# WHAT NEEDS TO BE DONE:
For this exercise, retype every record below exactly and keep the pictures out.

# DATA:

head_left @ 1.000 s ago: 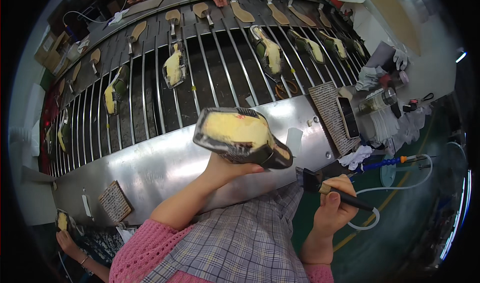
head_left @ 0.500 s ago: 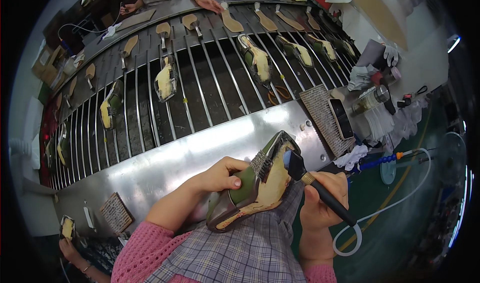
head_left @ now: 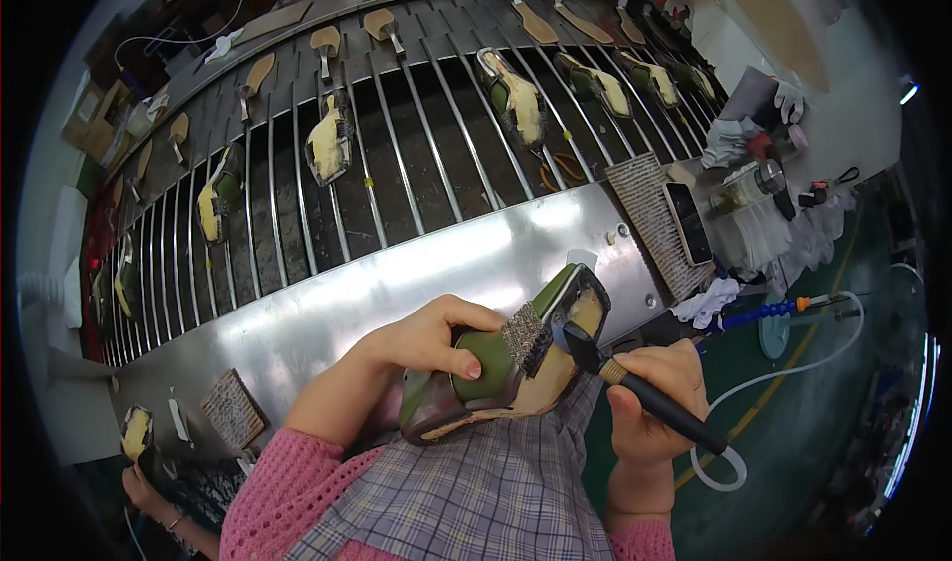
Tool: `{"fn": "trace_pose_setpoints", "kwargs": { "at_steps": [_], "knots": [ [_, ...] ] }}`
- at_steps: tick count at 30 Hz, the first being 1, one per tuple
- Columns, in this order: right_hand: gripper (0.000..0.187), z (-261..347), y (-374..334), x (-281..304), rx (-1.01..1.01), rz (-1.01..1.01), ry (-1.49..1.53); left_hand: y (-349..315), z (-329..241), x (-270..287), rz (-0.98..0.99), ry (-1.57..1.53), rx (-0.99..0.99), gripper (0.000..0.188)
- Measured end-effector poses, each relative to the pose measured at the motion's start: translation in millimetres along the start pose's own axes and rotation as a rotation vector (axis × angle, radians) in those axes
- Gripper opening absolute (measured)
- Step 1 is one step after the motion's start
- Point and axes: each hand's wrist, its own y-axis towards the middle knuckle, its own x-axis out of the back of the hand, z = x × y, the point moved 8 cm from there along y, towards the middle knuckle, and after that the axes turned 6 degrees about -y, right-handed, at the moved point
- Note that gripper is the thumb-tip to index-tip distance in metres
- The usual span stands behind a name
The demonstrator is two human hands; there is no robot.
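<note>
My left hand [head_left: 446,341] grips a green shoe [head_left: 483,365], its pale underside turned towards my right and a glittery silver band across it. The thumb presses on the green upper. In my right hand [head_left: 656,402] is a black-handled brush [head_left: 654,399], a white tube [head_left: 722,484] looping from its lower end. The brush head [head_left: 580,343] touches the underside near the toe; the exact contact is partly hidden by the brush itself. Both hands are above my checked apron [head_left: 436,497], in front of the metal ledge.
Beyond the metal ledge [head_left: 397,283], a rack of rods carries several shoes with yellowish undersides [head_left: 327,144] and several tan insoles [head_left: 380,23]. A phone [head_left: 687,224] lies on a rough pad at right, near a glass jar [head_left: 744,189]. Another person's hand [head_left: 139,482] holds a shoe at lower left.
The shoe has tilted in my left hand, and the brush has shifted on its underside towards the band. At the far side, a co-worker's hand has withdrawn and the insole it touched is gone.
</note>
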Motion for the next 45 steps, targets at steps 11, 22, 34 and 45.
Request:
{"fn": "trace_pose_setpoints", "kwargs": {
  "at_steps": [11, 22, 34, 45],
  "knots": [
    [0.030, -1.7, 1.9, -1.7, 0.014, 0.051, 0.054, 7.8, 4.5, 0.3, 0.012, 0.038, 0.029, 0.049],
    [0.035, -4.5, -1.3, -0.7, 0.007, 0.044, 0.058, 10.8, -3.0, -3.7, -0.017, 0.045, 0.058, 0.049],
    [0.033, -4.6, -5.4, -0.2, 0.001, 0.096, 0.030, 14.9, -4.7, -2.2, -0.007, 0.074, 0.062, 0.048],
    [0.035, 15.7, -31.1, -10.3, 0.081, 0.143, -0.210, 26.7, -11.5, 1.1, -0.127, -0.084, -0.033, 0.046]
  ]
}}
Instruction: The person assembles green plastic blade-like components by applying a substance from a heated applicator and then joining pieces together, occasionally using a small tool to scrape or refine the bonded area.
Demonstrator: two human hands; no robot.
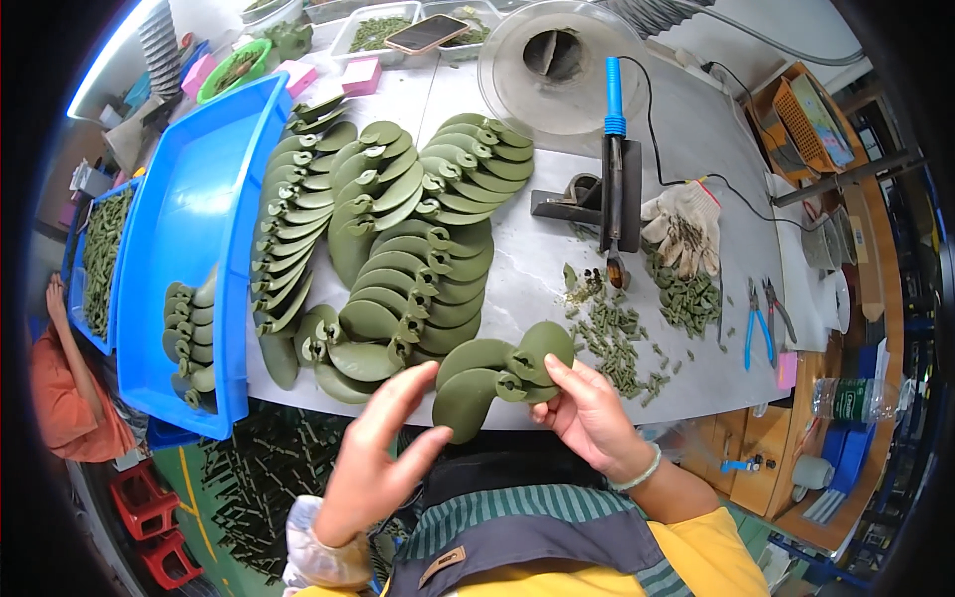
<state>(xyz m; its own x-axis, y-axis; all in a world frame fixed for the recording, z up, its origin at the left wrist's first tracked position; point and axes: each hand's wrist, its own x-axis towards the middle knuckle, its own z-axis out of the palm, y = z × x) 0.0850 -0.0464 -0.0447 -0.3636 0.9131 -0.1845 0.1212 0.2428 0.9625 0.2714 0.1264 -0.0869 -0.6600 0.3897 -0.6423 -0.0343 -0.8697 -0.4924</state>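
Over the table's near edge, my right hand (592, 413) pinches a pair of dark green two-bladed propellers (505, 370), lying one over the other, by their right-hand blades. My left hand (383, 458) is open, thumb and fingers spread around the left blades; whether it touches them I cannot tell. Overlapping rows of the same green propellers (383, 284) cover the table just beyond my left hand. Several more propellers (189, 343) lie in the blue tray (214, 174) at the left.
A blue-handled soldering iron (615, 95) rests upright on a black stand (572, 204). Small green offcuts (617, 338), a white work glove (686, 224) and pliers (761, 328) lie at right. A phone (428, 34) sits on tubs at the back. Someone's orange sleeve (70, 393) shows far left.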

# ANSWER FOR THIS EXERCISE:
head_left @ 1.000 s ago: 
head_left @ 0.500 s ago: 
head_left @ now: 
Tool: `{"fn": "trace_pose_setpoints", "kwargs": { "at_steps": [_], "knots": [ [_, ...] ] }}`
- at_steps: tick count at 30 Hz, the first being 1, one per tuple
- Columns, in this order: right_hand: gripper (0.000..0.187), z (-261..347), y (-374..334), x (-281..304), rx (-1.01..1.01), rz (-1.01..1.01), ry (-1.49..1.53); left_hand: y (-349..315), z (-329..241), x (-270..287), rz (-0.98..0.99), ry (-1.57..1.53), rx (-0.99..0.99), gripper (0.000..0.188)
- Measured end-effector poses, each relative to the pose measured at the motion's start: translation in millimetres along the start pose's own axes and rotation as a rotation vector (axis × angle, radians) in those axes
- Gripper opening absolute (measured)
- Step 1 is one step after the motion's start
- Point and axes: each hand's wrist, its own y-axis towards the middle knuckle, its own x-axis out of the back of the hand, z = x × y, the point moved 8 cm from there along y, towards the middle knuckle, and after that the axes turned 6 degrees about -y, right-handed, at the moved point
- Note that gripper is the thumb-tip to index-tip distance in metres
- The usual span stands behind a name
The demonstrator is two human hands; there is no robot.
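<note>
My left hand [head_left: 446,341] grips a green shoe [head_left: 483,365], its pale underside turned towards my right and a glittery silver band across it. The thumb presses on the green upper. In my right hand [head_left: 656,402] is a black-handled brush [head_left: 654,399], a white tube [head_left: 722,484] looping from its lower end. The brush head [head_left: 580,343] touches the underside near the toe; the exact contact is partly hidden by the brush itself. Both hands are above my checked apron [head_left: 436,497], in front of the metal ledge.
Beyond the metal ledge [head_left: 397,283], a rack of rods carries several shoes with yellowish undersides [head_left: 327,144] and several tan insoles [head_left: 380,23]. A phone [head_left: 687,224] lies on a rough pad at right, near a glass jar [head_left: 744,189]. Another person's hand [head_left: 139,482] holds a shoe at lower left.
The shoe has tilted in my left hand, and the brush has shifted on its underside towards the band. At the far side, a co-worker's hand has withdrawn and the insole it touched is gone.
</note>
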Motion for the next 45 steps, targets at steps 11, 22, 34 and 45.
Request:
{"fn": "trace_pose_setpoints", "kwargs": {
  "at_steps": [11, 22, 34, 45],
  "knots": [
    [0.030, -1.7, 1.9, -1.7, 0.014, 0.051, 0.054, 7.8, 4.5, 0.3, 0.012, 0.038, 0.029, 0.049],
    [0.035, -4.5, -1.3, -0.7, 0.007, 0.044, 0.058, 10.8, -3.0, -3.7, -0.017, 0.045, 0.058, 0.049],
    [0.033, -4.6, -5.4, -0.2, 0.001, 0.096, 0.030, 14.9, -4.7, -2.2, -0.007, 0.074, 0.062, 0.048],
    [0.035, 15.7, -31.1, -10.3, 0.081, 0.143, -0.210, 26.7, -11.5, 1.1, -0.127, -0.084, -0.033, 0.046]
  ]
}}
Instruction: The person assembles green plastic blade-like components by applying a substance from a heated applicator and then joining pieces together, occasionally using a small tool to scrape or refine the bonded area.
Demonstrator: two human hands; no robot.
<state>(xyz m; its own x-axis, y-axis; all in a world frame fixed for the recording, z up, its origin at the left wrist's first tracked position; point and axes: each hand's wrist, its own x-axis towards the middle knuckle, its own z-axis out of the palm, y = z × x) 0.0850 -0.0464 -0.0447 -0.3636 0.9131 -0.1845 0.1212 0.2428 0.9625 0.2714 0.1264 -0.0869 -0.6600 0.3897 -0.6423 -0.0343 -0.8697 -0.4924</state>
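Over the table's near edge, my right hand (592, 413) pinches a pair of dark green two-bladed propellers (505, 370), lying one over the other, by their right-hand blades. My left hand (383, 458) is open, thumb and fingers spread around the left blades; whether it touches them I cannot tell. Overlapping rows of the same green propellers (383, 284) cover the table just beyond my left hand. Several more propellers (189, 343) lie in the blue tray (214, 174) at the left.
A blue-handled soldering iron (615, 95) rests upright on a black stand (572, 204). Small green offcuts (617, 338), a white work glove (686, 224) and pliers (761, 328) lie at right. A phone (428, 34) sits on tubs at the back. Someone's orange sleeve (70, 393) shows far left.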

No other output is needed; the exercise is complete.